- Occupations: Video game developer, business executive
- Notable work: World of Warcraft

= J. Allen Brack =

Video game developer

J. Allen Brack is a video game developer and former president of Blizzard Entertainment. He left his position at Blizzard in 2021 following allegations of sexual harassment taking place in the company.

== Career ==
In 1994, Brack began his career in the video game industry at Origin Systems, initially working as a quality assurance tester. Later he moved to the production team. In 2000, he joined Sony Online Entertainment, where he eventually became the producer on Star Wars Galaxies until he left in 2005. In 2006, Brack joined Blizzard Entertainment, where he held a variety of positions, mostly working on World of Warcraft.
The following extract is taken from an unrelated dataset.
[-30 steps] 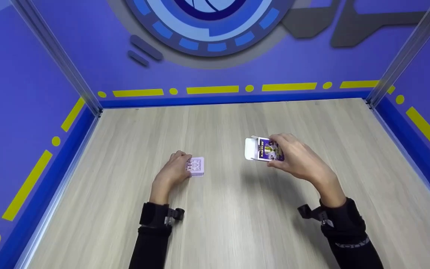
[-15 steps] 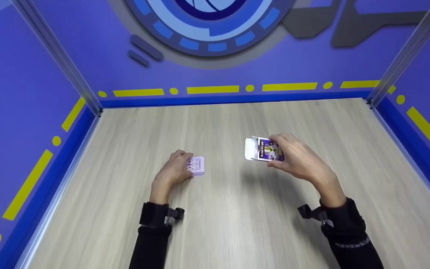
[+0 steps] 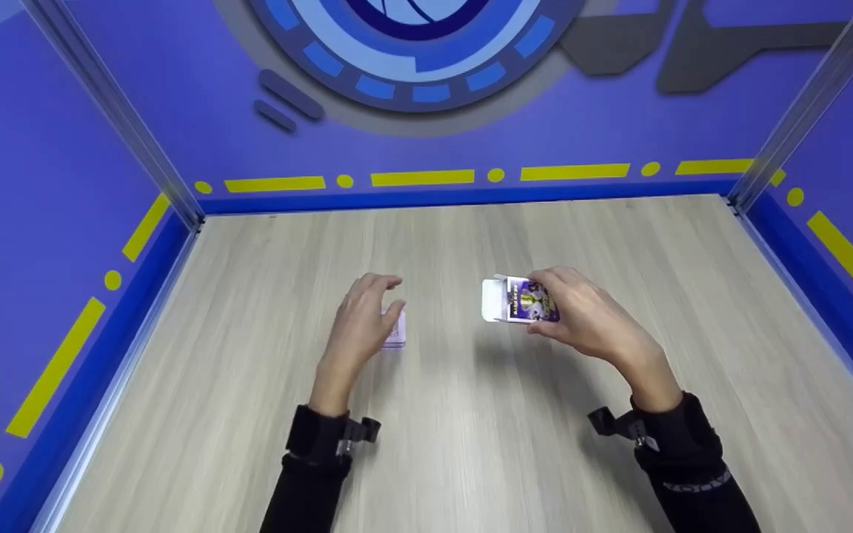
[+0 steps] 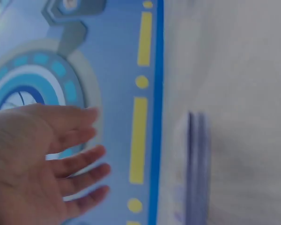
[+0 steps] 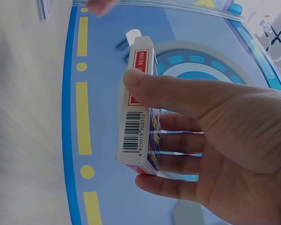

He served as the game's executive producer, before being appointed president of Blizzard Entertainment in October 2018. In 2019, Brack apologized for Blizzard's handling of the Blitzchung incident. In August 2021, he stepped down from his position as president, after Activision Blizzard was sued in July of the same year by the California Department of Fair Employment and Housing. The lawsuit asserted that the management created a "frat boy culture" that allowed gender-based discrimination and sexual harassment. In 2023, Brack founded Magic Soup Games, a new video game development company, with former colleagues Jen Oneal and John Donham.